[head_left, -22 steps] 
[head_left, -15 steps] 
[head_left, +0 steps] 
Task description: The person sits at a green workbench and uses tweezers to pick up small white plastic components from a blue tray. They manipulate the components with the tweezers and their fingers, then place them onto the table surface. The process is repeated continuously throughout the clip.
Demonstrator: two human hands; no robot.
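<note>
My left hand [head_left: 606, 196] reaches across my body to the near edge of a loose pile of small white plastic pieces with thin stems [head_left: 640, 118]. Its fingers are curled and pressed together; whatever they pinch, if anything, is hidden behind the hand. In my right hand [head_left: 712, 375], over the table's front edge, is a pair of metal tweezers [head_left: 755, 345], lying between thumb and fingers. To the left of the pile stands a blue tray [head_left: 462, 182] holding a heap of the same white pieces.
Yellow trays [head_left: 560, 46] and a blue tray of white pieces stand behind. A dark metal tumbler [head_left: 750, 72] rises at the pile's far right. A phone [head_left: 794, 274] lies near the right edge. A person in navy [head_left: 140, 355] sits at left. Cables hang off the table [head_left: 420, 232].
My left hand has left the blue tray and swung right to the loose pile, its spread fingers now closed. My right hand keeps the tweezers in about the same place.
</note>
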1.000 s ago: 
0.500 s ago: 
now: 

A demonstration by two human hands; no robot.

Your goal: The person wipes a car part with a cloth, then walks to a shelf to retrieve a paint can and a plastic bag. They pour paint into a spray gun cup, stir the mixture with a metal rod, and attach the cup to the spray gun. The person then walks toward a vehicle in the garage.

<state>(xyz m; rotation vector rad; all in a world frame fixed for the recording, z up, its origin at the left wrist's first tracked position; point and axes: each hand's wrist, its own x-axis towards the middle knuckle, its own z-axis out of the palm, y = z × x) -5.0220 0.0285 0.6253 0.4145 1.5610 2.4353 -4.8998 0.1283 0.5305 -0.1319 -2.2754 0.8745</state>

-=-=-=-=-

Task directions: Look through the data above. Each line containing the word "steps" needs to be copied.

Written response:
[head_left, -22 steps] 
[head_left, -15 steps] 
[head_left, +0 steps] 

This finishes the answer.